TASK GOAL:
The word "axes" occurs in some lines of the listing. Copy those lines.
--- START ---
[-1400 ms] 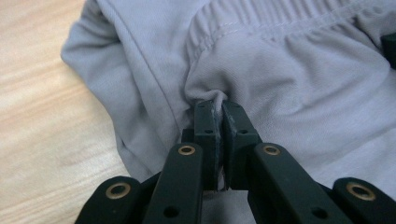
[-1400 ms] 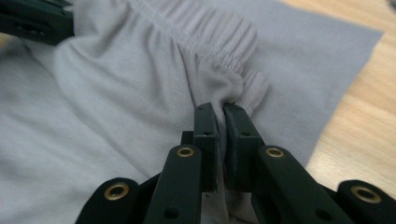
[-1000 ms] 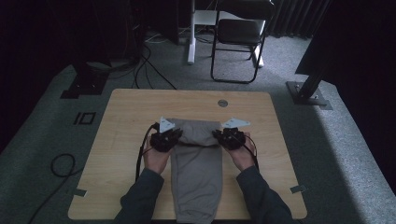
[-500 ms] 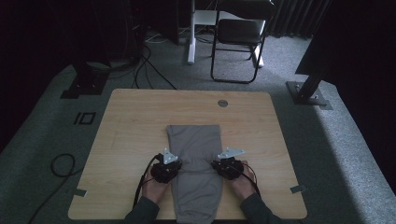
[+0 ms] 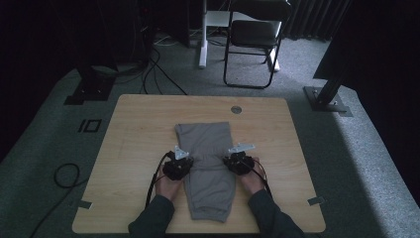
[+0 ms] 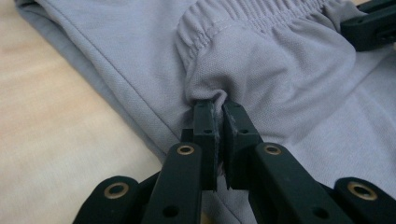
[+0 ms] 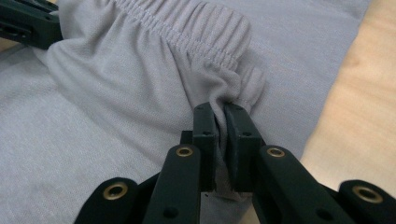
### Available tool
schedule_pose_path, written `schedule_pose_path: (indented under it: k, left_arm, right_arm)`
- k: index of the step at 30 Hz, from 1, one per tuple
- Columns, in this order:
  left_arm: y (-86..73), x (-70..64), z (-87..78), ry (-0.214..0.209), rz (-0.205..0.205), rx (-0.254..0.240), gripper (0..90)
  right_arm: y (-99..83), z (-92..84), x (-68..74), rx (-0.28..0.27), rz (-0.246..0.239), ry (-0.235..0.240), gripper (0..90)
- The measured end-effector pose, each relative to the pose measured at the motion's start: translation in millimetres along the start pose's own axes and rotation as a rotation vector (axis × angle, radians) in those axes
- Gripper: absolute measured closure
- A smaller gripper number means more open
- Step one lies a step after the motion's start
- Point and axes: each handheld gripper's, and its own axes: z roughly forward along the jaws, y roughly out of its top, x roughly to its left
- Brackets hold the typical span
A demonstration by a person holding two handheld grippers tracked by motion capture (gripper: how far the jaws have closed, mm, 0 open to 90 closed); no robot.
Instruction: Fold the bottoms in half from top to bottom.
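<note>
On the wooden surface (image 5: pixel 129 148) in front of us lie the grey shorts (image 5: pixel 210 183), folded in half along their length, with the elastic waistband (image 6: pixel 252 18) brought over toward the near end so that it sits across the middle of the garment. We hold one corner of that waistband in each tool. Our left gripper (image 6: pixel 218 109) has its jaws pinched tight on a small tuck of fabric at the waistband's left end, with only cloth between them. Our right gripper (image 7: pixel 220 112) is clamped the same way on the right end, just inside the edge of the shorts beside bare wood. From above, both grippers sit low over the garment, the left gripper (image 5: pixel 178 166) and the right gripper (image 5: pixel 238 161) at either side of the fold line.

We judge that we are in the middle of folding the shorts crosswise, laying the waistband half down onto the leg half. Next, we need to set the waistband flat and square with the hems, then release both grips together without dragging the top layer askew.
</note>
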Motion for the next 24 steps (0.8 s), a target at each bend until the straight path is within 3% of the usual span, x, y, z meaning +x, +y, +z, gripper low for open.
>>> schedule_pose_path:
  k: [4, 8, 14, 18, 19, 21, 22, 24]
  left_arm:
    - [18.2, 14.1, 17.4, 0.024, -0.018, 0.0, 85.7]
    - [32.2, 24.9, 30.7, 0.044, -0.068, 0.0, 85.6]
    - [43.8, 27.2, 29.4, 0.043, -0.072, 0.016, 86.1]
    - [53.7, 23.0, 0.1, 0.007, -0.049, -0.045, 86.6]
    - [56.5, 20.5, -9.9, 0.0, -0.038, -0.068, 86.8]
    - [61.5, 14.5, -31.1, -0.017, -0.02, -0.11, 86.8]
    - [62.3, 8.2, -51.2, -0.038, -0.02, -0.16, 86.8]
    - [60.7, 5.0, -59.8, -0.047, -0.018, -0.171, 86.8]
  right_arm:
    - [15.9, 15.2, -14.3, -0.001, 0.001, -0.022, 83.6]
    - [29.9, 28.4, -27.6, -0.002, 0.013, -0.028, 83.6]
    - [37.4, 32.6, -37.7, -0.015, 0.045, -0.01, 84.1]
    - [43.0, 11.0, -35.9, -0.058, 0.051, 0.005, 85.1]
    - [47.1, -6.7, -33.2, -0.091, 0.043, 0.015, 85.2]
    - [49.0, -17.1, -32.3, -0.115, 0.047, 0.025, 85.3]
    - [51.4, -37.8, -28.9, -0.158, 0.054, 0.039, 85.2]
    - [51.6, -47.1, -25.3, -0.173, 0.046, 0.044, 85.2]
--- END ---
TASK RESPONSE:
- The measured end-effector pose, each relative to the pose measured at the motion's start: translation in millimetres along the start pose's own axes and rotation as a rotation vector (axis × angle, radians) in those axes
- Point and axes: each handheld gripper's, and its own axes: z roughly forward along the jaws, y roughly out of its top, x roughly to its left

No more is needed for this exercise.